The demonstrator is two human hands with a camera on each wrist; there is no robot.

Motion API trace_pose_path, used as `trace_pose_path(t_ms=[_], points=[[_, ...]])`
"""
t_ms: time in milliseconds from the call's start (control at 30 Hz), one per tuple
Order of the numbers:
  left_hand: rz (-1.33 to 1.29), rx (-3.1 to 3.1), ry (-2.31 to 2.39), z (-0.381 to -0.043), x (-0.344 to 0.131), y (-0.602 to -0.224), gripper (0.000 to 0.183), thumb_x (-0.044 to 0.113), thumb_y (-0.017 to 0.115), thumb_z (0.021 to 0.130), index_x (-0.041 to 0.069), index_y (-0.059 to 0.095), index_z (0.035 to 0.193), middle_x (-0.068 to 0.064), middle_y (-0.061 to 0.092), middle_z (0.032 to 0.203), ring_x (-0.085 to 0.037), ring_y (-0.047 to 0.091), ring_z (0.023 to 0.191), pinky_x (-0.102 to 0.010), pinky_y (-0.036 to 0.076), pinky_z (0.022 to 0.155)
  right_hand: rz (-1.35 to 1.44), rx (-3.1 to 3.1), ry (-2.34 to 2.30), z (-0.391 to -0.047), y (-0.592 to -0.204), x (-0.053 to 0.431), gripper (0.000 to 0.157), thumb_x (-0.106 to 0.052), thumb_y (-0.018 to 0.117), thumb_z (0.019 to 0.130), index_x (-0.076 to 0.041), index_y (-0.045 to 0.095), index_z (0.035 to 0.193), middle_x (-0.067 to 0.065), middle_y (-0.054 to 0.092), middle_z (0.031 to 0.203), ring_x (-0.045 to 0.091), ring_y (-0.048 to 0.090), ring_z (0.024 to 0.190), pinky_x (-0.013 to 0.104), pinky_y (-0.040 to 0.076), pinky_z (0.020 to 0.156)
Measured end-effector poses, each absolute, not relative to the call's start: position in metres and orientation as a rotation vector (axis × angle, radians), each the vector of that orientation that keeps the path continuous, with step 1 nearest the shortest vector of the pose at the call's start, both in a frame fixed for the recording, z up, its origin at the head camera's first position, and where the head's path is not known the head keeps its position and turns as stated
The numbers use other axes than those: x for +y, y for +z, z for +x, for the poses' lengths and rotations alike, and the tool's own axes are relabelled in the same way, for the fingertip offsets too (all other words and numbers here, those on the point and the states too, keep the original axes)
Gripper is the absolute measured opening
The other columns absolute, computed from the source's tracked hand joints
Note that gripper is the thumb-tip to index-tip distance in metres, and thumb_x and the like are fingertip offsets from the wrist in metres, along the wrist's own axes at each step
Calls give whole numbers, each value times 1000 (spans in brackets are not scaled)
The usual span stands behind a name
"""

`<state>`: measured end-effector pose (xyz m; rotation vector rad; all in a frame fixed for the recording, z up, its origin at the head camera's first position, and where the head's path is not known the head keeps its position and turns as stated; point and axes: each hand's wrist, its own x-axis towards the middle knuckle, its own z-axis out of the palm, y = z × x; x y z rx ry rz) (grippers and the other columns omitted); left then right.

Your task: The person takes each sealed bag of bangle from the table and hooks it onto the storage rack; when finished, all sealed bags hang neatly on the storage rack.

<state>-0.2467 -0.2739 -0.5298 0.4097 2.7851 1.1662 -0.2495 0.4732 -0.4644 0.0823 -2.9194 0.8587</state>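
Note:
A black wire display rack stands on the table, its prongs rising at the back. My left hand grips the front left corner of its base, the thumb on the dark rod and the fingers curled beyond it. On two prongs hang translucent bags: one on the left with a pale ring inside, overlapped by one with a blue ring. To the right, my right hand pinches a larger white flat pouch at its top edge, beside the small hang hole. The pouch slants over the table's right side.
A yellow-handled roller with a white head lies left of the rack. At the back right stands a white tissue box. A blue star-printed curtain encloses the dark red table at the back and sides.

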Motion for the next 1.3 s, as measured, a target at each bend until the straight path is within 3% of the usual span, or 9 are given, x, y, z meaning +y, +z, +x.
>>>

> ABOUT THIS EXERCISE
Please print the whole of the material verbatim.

> SOLUTION TO THIS EXERCISE
The demonstrator is two human hands with a camera on each wrist; there is no robot.

Motion API trace_pose_path, used as `trace_pose_path(t_ms=[_], points=[[_, ...]])`
"""
t_ms: time in milliseconds from the call's start (control at 30 Hz), one per tuple
Order of the numbers:
  left_hand: rz (-1.33 to 1.29), rx (-3.1 to 3.1), ry (-2.31 to 2.39), z (-0.381 to -0.043), x (-0.344 to 0.131), y (-0.602 to -0.224), gripper (0.000 to 0.183), thumb_x (-0.044 to 0.113), thumb_y (-0.017 to 0.115), thumb_z (0.021 to 0.130), index_x (-0.041 to 0.069), index_y (-0.059 to 0.095), index_z (0.035 to 0.193), middle_x (-0.068 to 0.064), middle_y (-0.061 to 0.092), middle_z (0.032 to 0.203), ring_x (-0.085 to 0.037), ring_y (-0.047 to 0.091), ring_z (0.023 to 0.191), pinky_x (-0.102 to 0.010), pinky_y (-0.036 to 0.076), pinky_z (0.022 to 0.155)
  right_hand: rz (-1.35 to 1.44), rx (-3.1 to 3.1), ry (-2.34 to 2.30), z (-0.391 to -0.047), y (-0.592 to -0.204), x (-0.053 to 0.431), gripper (0.000 to 0.157), thumb_x (-0.106 to 0.052), thumb_y (-0.018 to 0.117), thumb_z (0.019 to 0.130), index_x (-0.076 to 0.041), index_y (-0.045 to 0.095), index_z (0.035 to 0.193), middle_x (-0.067 to 0.065), middle_y (-0.054 to 0.092), middle_z (0.031 to 0.203), ring_x (-0.045 to 0.091), ring_y (-0.048 to 0.090), ring_z (0.024 to 0.190), pinky_x (-0.013 to 0.104), pinky_y (-0.040 to 0.076), pinky_z (0.020 to 0.156)
Measured end-effector poses, each absolute, not relative to the call's start: position in metres and orientation as a rotation vector (axis × angle, radians), each the vector of that orientation that keeps the path continuous, with step 1 nearest the shortest vector of the pose at the call's start, both in a frame fixed for the recording, z up, its origin at the head camera's first position, and where the head's path is not known the head keeps its position and turns as stated
The numbers use other axes than those: x for +y, y for +z, z for +x, for the poses' lengths and rotations alike, and the tool's own axes are relabelled in the same way, for the fingertip offsets too (all other words and numbers here, those on the point and the states too, keep the original axes)
Gripper is the absolute measured opening
The other columns absolute, computed from the source's tracked hand joints
Note that gripper is the thumb-tip to index-tip distance in metres, and thumb_x and the like are fingertip offsets from the wrist in metres, along the wrist's own axes at each step
Calls give whole numbers, each value times 1000 (spans in brackets are not scaled)
The usual span stands behind a name
"""

`<state>`: measured end-effector pose (xyz m; rotation vector rad; all in a frame fixed for the recording, z up, its origin at the head camera's first position, and where the head's path is not known the head keeps its position and turns as stated; point and axes: each hand's wrist, its own x-axis towards the middle knuckle, its own z-axis out of the palm, y = z × x; x y z rx ry rz) (grippers and the other columns omitted); left then right.

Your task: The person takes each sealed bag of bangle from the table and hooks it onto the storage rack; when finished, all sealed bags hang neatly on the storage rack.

<state>-0.2467 -0.2739 -0.5298 0.4097 2.7851 1.1662 -0.2495 0.4732 -0.4644 0.0823 -2.9194 0.8587</state>
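Note:
A black wire display rack stands on the table, its prongs rising at the back. My left hand grips the front left corner of its base, the thumb on the dark rod and the fingers curled beyond it. On two prongs hang translucent bags: one on the left with a pale ring inside, overlapped by one with a blue ring. To the right, my right hand pinches a larger white flat pouch at its top edge, beside the small hang hole. The pouch slants over the table's right side.
A yellow-handled roller with a white head lies left of the rack. At the back right stands a white tissue box. A blue star-printed curtain encloses the dark red table at the back and sides.
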
Motion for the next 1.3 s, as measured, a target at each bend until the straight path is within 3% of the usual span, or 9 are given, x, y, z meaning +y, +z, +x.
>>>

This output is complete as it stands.